Sandy Klein:  http://www.manchester.ac.uk/aboutus/news/display/?id=5320   "Writing is not for the old, says Amis...writers are past their prime once they reach old age.Philip Roth, Vladimir Nabokov and John Updike, he said, were examples of how older writers lose their literary skills. Not so, said respected novelist, poet and broadcaster James, who cited Tolstoy, Goethe and Yeats as writers who hit new heights in old age.“Goethe was 81 years old when he met Ulrike von Levetzow and fell in love with her. She was 19 and he made an utter fool of himself - he was a laughing stock.“But out of it he wrote a poem - the Marienbad Elegy- which is one of the greatest poems in literature."
 
JM: Generalizations are generally wrong (I forgot who said that, a sure sign of encroaching dotage), a mistake Nabokov managed to avoid at all times by exercizing acute perceptiveness and adhering to his passion for detail - like   Flaubert, to whom the saying 'Le bon Dieu est dans le detail' is often attributed.

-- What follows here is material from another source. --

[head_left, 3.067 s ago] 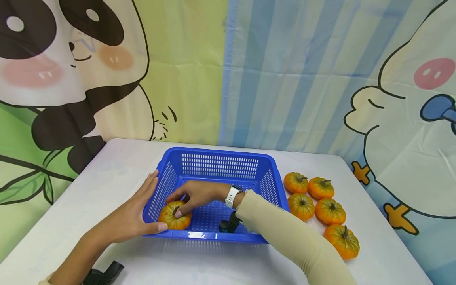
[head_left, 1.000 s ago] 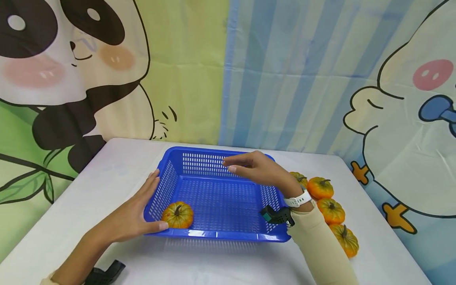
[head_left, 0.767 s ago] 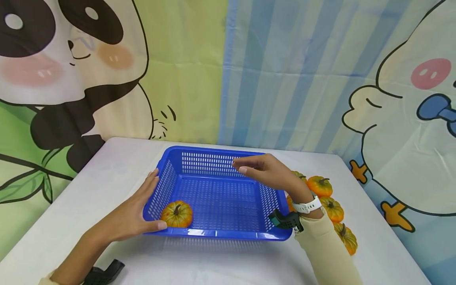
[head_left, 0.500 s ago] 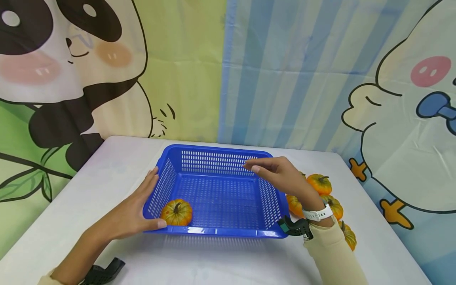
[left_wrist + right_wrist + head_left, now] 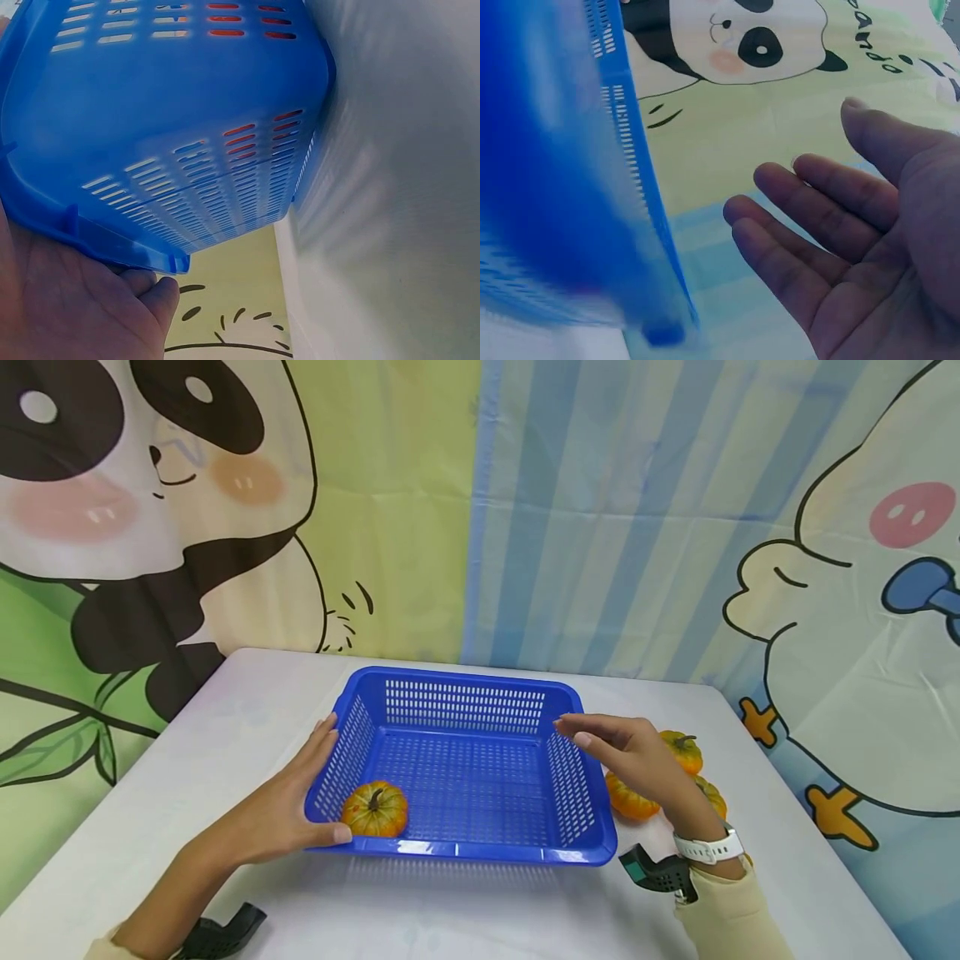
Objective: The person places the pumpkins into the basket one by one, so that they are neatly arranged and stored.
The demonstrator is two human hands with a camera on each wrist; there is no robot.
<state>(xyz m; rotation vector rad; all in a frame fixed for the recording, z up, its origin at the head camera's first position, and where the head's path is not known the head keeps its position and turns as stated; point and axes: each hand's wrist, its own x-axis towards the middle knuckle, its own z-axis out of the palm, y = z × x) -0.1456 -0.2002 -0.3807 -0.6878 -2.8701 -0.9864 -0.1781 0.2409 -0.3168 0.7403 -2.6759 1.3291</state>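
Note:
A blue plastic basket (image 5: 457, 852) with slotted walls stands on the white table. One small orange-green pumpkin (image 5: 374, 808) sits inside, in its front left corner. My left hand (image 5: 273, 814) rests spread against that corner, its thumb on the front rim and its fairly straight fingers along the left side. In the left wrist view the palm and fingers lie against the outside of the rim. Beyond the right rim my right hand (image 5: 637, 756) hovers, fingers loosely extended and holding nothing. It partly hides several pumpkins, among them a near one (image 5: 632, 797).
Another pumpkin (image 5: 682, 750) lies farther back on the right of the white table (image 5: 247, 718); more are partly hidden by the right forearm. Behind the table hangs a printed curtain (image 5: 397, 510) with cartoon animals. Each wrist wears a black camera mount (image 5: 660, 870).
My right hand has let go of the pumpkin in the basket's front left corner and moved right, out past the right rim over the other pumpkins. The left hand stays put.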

Was Nabokov past his prime when he wrote TOoL, or is VN's age and illness the main disturbing factor?
 
The way in which trivial events tinfoil-shimmer in a sentence only to reappear later, in a similarly accidental vein ( I have "Spring in Fialta" in mind and Akiko Nakata's latest article in "Nabokov Studies"), and then become part of the very essence of the thing or event being presented, is a peculiarly Nabokovian trait. 
And yet, inspite of certain recurrent themes, it seems to me that this "accidental/essential shimmer" is almost absent from TOoL ( or too contrived, like the hysterical writer in his pajamas).